> _TASK DESCRIPTION_
Please print the entries below exactly, from the line with "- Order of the" through the line with "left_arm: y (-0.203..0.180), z", including both of those lines and leaving out all others.

> _GIVEN RECORDS_
*** Block opens ***

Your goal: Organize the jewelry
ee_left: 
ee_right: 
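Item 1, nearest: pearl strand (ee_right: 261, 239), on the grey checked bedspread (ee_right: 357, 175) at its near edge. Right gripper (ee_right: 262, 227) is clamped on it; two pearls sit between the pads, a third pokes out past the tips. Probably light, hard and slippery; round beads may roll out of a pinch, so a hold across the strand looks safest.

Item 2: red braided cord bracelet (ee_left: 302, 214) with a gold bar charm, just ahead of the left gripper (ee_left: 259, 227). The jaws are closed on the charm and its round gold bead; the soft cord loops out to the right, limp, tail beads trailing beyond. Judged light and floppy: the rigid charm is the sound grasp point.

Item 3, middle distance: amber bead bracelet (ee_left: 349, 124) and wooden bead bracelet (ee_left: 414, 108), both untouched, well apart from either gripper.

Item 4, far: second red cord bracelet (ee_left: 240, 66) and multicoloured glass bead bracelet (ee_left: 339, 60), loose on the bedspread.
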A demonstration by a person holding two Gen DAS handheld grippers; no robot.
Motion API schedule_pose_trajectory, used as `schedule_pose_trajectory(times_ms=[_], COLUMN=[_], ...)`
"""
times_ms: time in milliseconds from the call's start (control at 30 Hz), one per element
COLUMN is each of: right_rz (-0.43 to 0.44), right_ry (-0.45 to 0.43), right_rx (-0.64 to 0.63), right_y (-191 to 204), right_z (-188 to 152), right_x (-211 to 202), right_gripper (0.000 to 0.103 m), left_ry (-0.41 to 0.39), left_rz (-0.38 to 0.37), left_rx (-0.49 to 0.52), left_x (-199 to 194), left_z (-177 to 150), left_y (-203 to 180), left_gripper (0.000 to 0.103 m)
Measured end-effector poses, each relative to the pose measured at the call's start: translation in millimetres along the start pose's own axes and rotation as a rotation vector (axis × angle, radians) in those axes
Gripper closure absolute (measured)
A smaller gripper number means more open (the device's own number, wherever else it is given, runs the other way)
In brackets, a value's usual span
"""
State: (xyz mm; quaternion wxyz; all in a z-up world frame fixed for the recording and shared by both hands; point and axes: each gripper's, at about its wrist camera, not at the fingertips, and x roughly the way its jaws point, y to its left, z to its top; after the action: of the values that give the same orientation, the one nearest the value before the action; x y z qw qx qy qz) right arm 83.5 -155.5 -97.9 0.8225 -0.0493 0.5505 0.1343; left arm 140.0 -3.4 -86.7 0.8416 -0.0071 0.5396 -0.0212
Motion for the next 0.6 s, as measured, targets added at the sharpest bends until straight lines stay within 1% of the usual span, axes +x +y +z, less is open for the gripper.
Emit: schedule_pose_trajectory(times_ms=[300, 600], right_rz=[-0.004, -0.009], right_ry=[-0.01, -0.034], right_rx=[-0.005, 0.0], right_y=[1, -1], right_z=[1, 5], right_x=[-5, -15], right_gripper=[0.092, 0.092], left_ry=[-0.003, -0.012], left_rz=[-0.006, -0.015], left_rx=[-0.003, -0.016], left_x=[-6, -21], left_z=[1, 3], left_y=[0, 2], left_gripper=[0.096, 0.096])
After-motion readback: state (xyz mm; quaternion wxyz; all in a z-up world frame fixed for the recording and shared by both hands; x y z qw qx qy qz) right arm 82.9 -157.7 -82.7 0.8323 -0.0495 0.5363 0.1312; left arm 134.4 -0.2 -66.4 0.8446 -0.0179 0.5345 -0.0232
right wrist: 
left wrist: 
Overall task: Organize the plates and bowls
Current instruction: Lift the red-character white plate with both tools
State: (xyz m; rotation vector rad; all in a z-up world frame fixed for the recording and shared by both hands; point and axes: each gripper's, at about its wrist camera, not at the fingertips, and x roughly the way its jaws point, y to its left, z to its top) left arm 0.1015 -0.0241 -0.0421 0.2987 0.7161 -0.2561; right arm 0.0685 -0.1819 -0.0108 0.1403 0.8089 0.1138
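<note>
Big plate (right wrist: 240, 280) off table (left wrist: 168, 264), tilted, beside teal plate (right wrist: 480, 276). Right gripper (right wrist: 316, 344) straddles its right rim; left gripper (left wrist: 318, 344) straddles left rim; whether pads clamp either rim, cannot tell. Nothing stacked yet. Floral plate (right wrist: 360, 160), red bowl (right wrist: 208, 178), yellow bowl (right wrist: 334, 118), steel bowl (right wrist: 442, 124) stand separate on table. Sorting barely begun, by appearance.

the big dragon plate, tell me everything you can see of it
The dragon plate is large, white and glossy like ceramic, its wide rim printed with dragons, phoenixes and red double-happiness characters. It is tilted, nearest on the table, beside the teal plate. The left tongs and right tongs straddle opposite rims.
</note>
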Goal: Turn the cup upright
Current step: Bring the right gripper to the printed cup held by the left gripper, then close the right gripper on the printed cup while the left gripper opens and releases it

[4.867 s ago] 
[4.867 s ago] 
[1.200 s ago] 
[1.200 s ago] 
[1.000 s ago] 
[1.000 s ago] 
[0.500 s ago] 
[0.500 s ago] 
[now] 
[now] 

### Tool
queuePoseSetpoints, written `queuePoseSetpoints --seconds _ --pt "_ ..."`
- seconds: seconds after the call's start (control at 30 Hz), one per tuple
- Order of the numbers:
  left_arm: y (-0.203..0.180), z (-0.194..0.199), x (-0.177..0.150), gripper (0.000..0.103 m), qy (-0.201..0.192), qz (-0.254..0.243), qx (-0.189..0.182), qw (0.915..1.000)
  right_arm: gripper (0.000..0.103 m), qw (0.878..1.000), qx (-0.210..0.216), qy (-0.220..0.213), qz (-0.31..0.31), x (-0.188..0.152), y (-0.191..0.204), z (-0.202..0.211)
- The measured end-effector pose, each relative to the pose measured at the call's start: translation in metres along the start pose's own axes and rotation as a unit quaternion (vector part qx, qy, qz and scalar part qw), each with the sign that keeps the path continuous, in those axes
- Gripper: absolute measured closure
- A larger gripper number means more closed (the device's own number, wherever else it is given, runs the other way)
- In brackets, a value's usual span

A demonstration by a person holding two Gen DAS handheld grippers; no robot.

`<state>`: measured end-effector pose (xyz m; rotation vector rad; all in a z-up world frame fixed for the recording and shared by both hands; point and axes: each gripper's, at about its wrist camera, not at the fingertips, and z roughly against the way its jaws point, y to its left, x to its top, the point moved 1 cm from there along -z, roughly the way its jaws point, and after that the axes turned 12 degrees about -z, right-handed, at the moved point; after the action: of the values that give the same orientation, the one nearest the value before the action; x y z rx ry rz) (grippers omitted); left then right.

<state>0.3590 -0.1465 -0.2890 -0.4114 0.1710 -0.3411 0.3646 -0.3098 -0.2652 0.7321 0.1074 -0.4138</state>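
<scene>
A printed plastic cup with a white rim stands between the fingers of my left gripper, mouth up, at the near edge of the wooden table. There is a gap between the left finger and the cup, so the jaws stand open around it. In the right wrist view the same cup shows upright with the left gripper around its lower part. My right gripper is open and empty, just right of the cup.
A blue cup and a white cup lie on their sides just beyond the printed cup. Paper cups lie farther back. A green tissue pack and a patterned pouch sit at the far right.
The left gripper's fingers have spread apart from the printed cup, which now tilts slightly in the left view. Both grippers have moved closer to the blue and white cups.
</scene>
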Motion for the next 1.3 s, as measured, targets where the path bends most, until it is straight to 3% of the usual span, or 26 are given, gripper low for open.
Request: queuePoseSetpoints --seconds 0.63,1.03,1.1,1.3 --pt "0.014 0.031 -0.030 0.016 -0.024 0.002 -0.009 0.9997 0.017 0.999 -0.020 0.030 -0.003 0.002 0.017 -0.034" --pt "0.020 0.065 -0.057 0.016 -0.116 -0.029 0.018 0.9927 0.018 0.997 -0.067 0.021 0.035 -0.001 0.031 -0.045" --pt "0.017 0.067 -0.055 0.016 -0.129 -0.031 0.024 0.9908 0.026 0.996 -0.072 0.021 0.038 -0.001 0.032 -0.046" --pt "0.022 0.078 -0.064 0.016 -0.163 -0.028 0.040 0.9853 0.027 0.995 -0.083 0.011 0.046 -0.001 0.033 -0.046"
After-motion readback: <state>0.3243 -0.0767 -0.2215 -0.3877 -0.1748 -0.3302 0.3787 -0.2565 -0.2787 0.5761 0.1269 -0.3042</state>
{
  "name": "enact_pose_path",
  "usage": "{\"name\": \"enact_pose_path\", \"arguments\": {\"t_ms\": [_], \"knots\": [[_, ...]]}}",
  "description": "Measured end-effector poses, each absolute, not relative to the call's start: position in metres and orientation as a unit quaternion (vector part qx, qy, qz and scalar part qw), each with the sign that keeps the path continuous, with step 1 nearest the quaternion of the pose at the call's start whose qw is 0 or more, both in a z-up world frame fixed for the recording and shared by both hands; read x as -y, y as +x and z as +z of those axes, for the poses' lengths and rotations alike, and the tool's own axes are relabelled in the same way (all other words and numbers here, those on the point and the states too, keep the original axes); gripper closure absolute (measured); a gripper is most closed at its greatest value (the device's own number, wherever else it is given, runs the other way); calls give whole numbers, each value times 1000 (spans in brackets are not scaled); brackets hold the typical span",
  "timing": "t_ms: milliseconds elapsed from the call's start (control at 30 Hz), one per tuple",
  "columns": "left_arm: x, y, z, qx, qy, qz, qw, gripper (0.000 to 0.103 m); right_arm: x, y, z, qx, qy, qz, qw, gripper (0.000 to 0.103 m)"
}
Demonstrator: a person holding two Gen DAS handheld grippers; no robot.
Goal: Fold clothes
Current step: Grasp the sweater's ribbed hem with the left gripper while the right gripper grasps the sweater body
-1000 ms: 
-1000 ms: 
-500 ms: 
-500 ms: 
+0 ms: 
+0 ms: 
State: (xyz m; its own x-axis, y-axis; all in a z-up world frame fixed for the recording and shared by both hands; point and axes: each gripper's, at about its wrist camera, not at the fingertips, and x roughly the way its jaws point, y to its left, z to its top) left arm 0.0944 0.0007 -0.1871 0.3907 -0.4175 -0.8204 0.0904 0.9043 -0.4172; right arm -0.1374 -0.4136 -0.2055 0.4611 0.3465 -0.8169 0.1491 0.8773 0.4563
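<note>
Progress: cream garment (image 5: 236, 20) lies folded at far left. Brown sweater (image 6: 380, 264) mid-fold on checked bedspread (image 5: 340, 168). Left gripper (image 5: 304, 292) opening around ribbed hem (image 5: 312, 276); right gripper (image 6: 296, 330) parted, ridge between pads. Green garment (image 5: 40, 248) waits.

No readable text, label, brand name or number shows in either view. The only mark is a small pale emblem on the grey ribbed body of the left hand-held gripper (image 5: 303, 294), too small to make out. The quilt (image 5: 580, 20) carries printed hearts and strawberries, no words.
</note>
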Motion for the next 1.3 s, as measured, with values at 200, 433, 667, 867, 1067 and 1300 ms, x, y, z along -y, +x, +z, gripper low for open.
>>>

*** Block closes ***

> _WRITTEN SOLUTION_
- Order of the numbers:
  left_arm: y (-0.203..0.180), z (-0.194..0.199), x (-0.177..0.150), gripper (0.000..0.103 m), qy (-0.201..0.192), qz (-0.254..0.243), qx (-0.189..0.182), qw (0.915..1.000)

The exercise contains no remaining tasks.